Exercise prompt - Each line of the data that includes "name" must be copied.

Source data -
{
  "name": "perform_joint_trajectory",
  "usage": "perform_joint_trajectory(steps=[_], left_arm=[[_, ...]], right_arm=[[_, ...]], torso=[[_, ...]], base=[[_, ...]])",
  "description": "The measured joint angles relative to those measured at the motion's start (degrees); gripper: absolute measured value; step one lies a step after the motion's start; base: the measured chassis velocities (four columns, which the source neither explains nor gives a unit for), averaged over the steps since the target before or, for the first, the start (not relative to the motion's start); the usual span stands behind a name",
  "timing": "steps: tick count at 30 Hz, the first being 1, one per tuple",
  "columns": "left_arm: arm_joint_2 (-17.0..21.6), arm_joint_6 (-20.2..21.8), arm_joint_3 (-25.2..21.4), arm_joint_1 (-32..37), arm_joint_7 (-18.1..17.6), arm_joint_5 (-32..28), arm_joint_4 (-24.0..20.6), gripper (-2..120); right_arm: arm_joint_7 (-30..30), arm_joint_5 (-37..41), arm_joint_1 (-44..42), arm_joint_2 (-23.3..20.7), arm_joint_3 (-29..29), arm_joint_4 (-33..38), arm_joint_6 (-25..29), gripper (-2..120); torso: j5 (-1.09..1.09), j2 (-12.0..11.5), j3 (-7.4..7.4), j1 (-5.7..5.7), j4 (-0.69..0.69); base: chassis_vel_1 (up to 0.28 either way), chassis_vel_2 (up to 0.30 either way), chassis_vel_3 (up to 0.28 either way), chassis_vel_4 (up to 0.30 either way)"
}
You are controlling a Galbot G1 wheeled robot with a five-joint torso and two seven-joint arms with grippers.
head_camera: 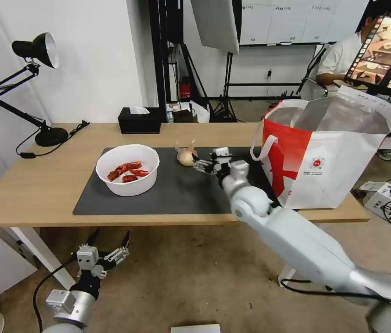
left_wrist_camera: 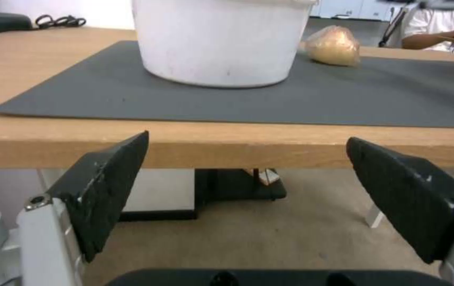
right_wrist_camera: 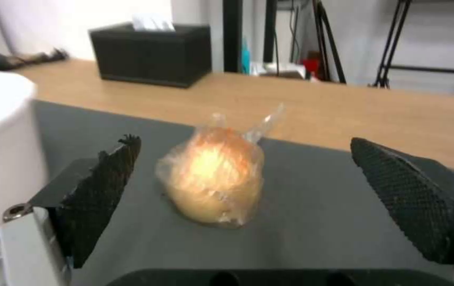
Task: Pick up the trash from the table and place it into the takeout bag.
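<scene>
Right gripper (head_camera: pixel 198 165), jaws apart, lines up on the small knotted bag (right_wrist_camera: pixel 214 174) on the mat (head_camera: pixel 176 194), seemingly not touching; centre before closing low; left gripper (head_camera: pixel 107 243) parked open below the table (head_camera: pixel 28 185).

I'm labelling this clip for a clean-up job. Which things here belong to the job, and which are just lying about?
Job:
- knotted bag on the mat, between the open right gripper fingers
- bowl of crayfish shells
- takeout bag, open, at the table's right end
- left gripper, open, below the table edge

Lying about:
- tissue box
- desk lamp
</scene>
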Motion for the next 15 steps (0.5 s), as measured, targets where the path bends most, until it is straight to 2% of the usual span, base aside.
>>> perform_joint_trajectory(steps=[5, 8, 15], left_arm=[[-0.21, -0.61, -0.04, -0.04, 0.06, -0.27, 0.52, 100], [-0.56, -0.97, -0.13, 0.01, 0.11, -0.31, 0.62, 100], [-0.53, -1.13, -0.70, 0.63, 0.15, -0.54, 0.31, 100]], right_arm=[[-0.23, 0.29, 2.53, 2.74, -1.26, -5.69, 0.01, 100], [-1.24, 0.40, 5.40, 6.29, -2.56, -12.06, -0.01, 100], [-3.39, -0.35, 8.39, 11.95, -3.18, -20.65, -0.45, 100]], torso=[[0.00, 0.00, 0.00, 0.00, 0.00], [0.00, 0.00, 0.00, 0.00, -0.01], [0.01, 0.00, -0.01, -0.01, -0.01]], base=[[0.000, 0.000, 0.000, 0.000], [0.000, 0.000, 0.000, 0.000], [0.000, 0.000, 0.000, 0.000]])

Output of the task -
  "name": "perform_joint_trajectory",
  "description": "The measured joint angles relative to those measured at the motion's start (degrees); gripper: absolute measured value; step one lies a step after the motion's start; base: the measured chassis velocities (four columns, which the source neither explains nor gives a unit for), averaged over the steps since the target before or, for the first, the start (not relative to the motion's start); the usual span stands behind a name",

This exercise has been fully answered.